- [ACTIVITY] The expected output is exactly the lines below, starting at the line with "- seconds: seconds" and ending at the line with "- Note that", both included; no other line belongs in it.

-------

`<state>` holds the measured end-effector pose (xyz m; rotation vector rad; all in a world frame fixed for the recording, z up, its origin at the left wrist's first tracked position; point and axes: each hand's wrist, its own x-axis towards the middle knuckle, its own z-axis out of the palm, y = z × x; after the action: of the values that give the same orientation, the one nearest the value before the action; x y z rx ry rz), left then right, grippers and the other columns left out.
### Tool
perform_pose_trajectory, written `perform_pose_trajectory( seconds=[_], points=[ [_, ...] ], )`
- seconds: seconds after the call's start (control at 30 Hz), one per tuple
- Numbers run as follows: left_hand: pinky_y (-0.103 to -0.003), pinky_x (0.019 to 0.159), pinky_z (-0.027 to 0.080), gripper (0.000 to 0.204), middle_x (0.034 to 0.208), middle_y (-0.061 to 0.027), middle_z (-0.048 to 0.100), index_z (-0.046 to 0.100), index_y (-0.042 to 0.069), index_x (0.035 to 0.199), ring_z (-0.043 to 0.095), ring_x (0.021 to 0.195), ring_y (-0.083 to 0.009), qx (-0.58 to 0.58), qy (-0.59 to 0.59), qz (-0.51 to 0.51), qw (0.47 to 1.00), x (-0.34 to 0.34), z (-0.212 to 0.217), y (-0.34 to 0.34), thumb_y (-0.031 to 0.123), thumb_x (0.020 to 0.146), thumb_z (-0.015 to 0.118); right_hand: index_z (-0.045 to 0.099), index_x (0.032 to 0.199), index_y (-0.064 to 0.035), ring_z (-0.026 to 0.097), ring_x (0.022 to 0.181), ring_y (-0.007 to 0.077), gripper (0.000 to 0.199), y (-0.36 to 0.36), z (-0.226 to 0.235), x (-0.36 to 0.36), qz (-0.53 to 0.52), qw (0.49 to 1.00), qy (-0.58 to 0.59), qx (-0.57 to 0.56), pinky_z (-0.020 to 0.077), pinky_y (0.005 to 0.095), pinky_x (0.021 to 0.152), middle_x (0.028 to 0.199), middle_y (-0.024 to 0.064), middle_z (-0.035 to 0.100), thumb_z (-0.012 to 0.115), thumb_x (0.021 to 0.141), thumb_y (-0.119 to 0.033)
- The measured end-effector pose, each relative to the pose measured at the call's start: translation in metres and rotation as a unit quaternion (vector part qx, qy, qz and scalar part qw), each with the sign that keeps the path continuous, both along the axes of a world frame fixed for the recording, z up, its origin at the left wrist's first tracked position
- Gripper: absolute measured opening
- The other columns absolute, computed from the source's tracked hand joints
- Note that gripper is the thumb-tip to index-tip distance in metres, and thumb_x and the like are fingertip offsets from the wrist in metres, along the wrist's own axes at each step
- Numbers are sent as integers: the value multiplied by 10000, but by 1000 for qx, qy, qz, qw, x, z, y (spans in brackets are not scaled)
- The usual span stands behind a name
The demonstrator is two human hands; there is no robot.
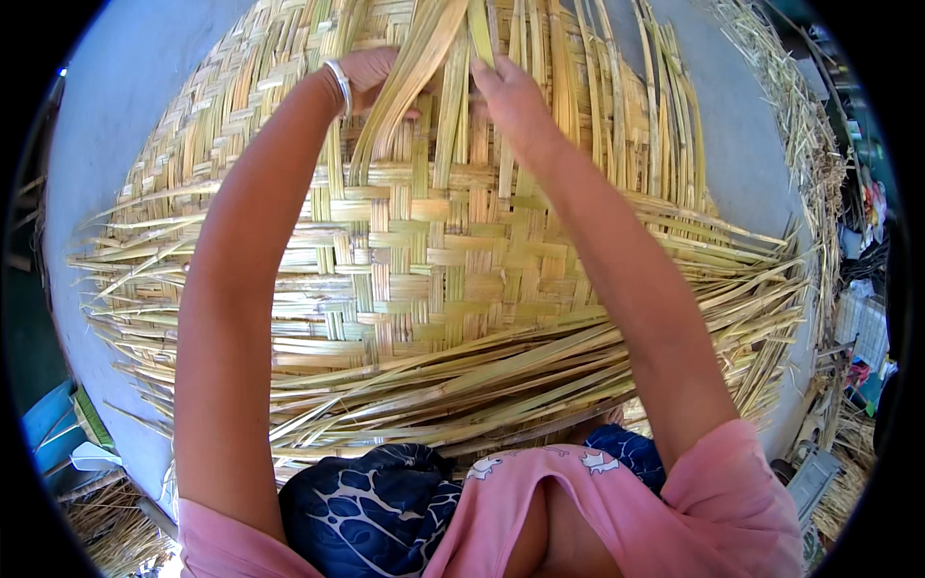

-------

- [RESULT OF THE TASK]
- seconds: seconds after the call's start (control at 30 Hz), one per tuple
- Numbers run as follows: left_hand: pinky_y (-0.103 to -0.003), pinky_x (0.019 to 0.159), pinky_z (-0.027 to 0.080), gripper (0.000 to 0.204), middle_x (0.034 to 0.208), middle_y (-0.061 to 0.027), middle_z (-0.048 to 0.100), index_z (-0.046 to 0.100), index_y (-0.042 to 0.069), index_x (0.035 to 0.199), ring_z (-0.043 to 0.095), ring_x (0.021 to 0.195), ring_y (-0.083 to 0.009), qx (-0.58 to 0.58), qy (-0.59 to 0.59), qz (-0.51 to 0.51), qw (0.47 to 1.00), x (-0.34 to 0.34), z (-0.212 to 0.217), y (-0.34 to 0.34), thumb_y (-0.031 to 0.123), thumb_x (0.020 to 0.146), thumb_z (-0.015 to 0.118); right_hand: index_z (-0.045 to 0.099), index_x (0.032 to 0.199), index_y (-0.064 to 0.035), ring_z (-0.026 to 0.097), ring_x (0.022 to 0.181), ring_y (-0.007 to 0.077), gripper (0.000 to 0.199), y (-0.36 to 0.36), z (-0.226 to 0.235), x (-0.36 to 0.36), qz (-0.53 to 0.52), qw (0.49 to 1.00), qy (-0.58 to 0.59), qx (-0.57 to 0.56), pinky_z (-0.020 to 0.077), pinky_y (0.005 to 0.095), pinky_x (0.021 to 0.152), middle_x (0.028 to 0.199), middle_y (-0.024 to 0.064), middle_z (-0.035 to 0.100), thumb_z (-0.012 to 0.115), thumb_x (0.021 to 0.141), thumb_y (-0.119 to 0.033)
- The measured end-effector pose, each relative to the pose measured at the call's start: translation in metres and rotation as a unit quaternion (vector part qx, qy, qz and scalar part qw), each with the sign that keeps the path continuous, both along the axes of a world frame fixed for the recording, z up, its origin at the left wrist's first tracked position
- Gripper: absolute measured opening
- The other columns absolute, computed from the source's tracked hand joints
- Note that gripper is the thumb-tip to index-tip distance in metres, and thumb_x and the like are fingertip offsets from the wrist in metres, along the wrist's own axes at each step

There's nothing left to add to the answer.